康熙眉眼舒展,懒洋洋的将书籍叠起来堆到一边,打着哈欠坐在了沙发上,随手拿起一本看了一半的书籍翻了起来。
这屋子格局尤为奇特,在主间和次间之间并没有墙壁。只留下了一个半圆形的弧度,勾挂着随风叮咚作响的珠帘,一双纤纤玉手将珠帘撩起。
出来的是一名长发随意的绾起,只插了一支素银长簪的女子,她穿着和这世间女子完全不同的长袖T恤和百褶长裙,朝着康熙微微一笑:“来了?”
康熙恍惚了一瞬间,然后用力摇了摇头:“你平日还是小心点,若是那些个做事的官员见到你这副打扮可怎么办是好?”
“放心吧,若不是知道今日是你来,我哪里敢这般乱穿一气?”女子轻笑一声,“你今日怎么来的这般迟?”
“朕总得把事情处理完才能出宫。”康熙摇了摇头没回答她的问题,只是抱怨了一句,“朕每天忙得头晕脑胀的,都快疯了!还是你过得舒服多了。”
“那是,”她一屁股坐在沙发里,离康熙中间还差着一个人的距离,懒洋洋的眯着眼睛,“没人管的地方好歹还能过上一段舒服时间,只是都没有电视机电脑,除了翻那些书也没有其他事情好做了。”
“你也够悠闲的了,朕让你做的事情做的如何了?博尔济吉特·布顺达。”
博尔济吉特·布顺达,昔日的博尔济吉特庶妃,以慧妃之名被葬入景陵之中。
但是她的真人现在还坐在这里,被葬入景陵中的只是一个死刑犯。
“我都说了多少次了,不要叫我这个名字,喊我另外一个名字董含双就行了。”董含双抿着嘴角,仿佛被刺激到一样,浑身的刺都竖了起来,严肃的盯着康熙。
博尔济吉特·布顺达,这个名字让她一想起来就彻骨寒冷,恨不得将那一段往事封藏在记忆深处,永远都不揭露出来。
“……太后很想你。”康熙面上闪过一丝复杂不免叹道,“她在你‘死后’老了许多,这些年几乎足不出户的度日。”
董含双紧紧抓着沙发上的抱枕用力的揉捏了两下——想到虽然相处时间不长,但甚至比前一世的母亲对她要温柔的女人。她就像是被刀一下一下的戳着,心脏一阵阵的抽痛。
她眼底飘过的不知是怨是艾,是喜是悲。深吸了一口气,董含双僵着脸慢慢说:“……我出宫的时候就告诉过你,就当我死了就行了——算了!别提这些事儿了,咱们先来说正事吧!”
康熙注视了她一会,见她神色间完全没有和缓的打算,默默的叹了一声然后扬起笑脸:“你找朕是什么事?”
董含双起身走到长桌旁,叉着腰无奈的望着桌面堆放着各种文件:“我整天没事找你做什么?你坐在沙发上等着,我现在就把要交代的东西给你翻出来——”

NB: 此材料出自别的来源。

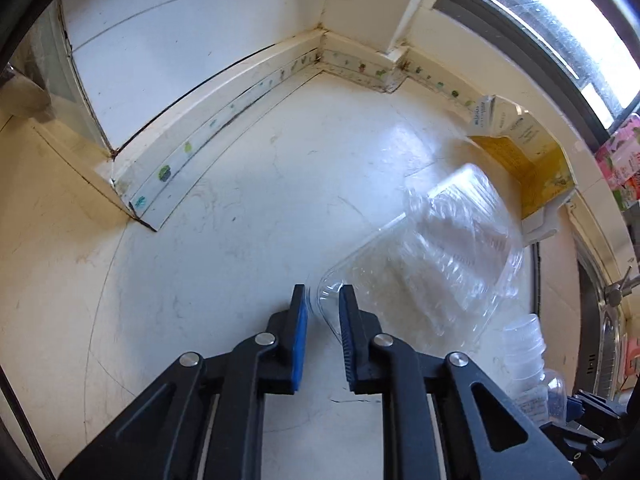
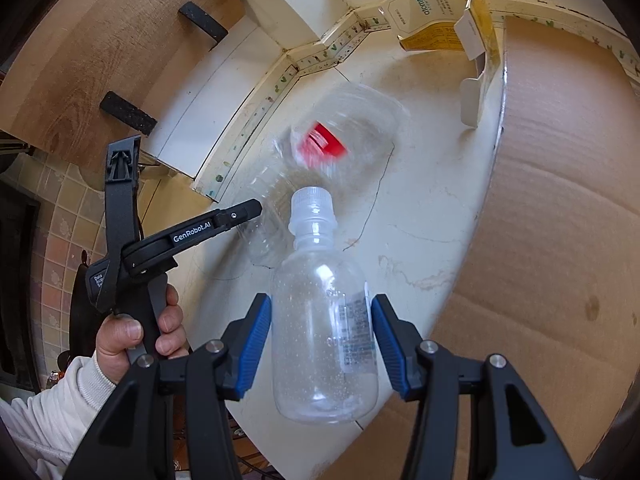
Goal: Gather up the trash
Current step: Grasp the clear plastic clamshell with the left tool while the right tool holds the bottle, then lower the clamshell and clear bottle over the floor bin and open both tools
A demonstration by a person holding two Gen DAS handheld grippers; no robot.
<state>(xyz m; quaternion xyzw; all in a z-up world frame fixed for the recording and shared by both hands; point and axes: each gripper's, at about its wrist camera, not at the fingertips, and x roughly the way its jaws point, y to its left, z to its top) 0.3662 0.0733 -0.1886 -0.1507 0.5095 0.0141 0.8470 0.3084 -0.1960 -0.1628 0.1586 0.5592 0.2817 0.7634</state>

埋头整理着桌上乱七八糟的文件,一面董含双不免愤愤然的抱怨着:“我当年还真是被你给骗了,什么出宫就能过上自由自在的生活,什么只要帮你做点小事,天南地北都随便你——你当年说的容易,可这事又是哪里这么轻松就能做起来的,都这些年了,除了完成任务以外我就没去过远的地方!”
康熙也站起身,走到她身边,摆弄着桌上的壁玉茶壶,笑眯眯的泡了两杯茶。他端着茶水瞧了一会,突然开口道:“说起来……”
“什么?”
“你下回能不能问你那个系统要点咖啡苗?朕都已经好多年没喝到咖啡过——老实说朕压根不喜欢喝茶!”康熙咂咂嘴,双眼亮晶晶的望着董含双。
“……行了,我知道了,下回有任务的时候我咨询下系统,有咖啡苗就给你带两株。”董含双无语的翻了个大白眼,什么和什么,亏自己又以为他要讲什么大道理!
“最好稍微大点的,像橡胶树,要不是你后来得了个植物专用的药水,我们得等多少年才能等它长大?”
“我知道,那不是没有经验嘛!”董含双抓狂的抓了抓头发,然后拿起桌上刚刚理出来的两叠子文件,一叠是被蜜蜡火漆仔细封好的密信,另一叠则是奏折或是乱七八糟的已经被拆封的信件甩了甩。
“看看这些——左手这些的是今晚上交到你御案上的密信,右手的则是我直接使人去处理的事情。”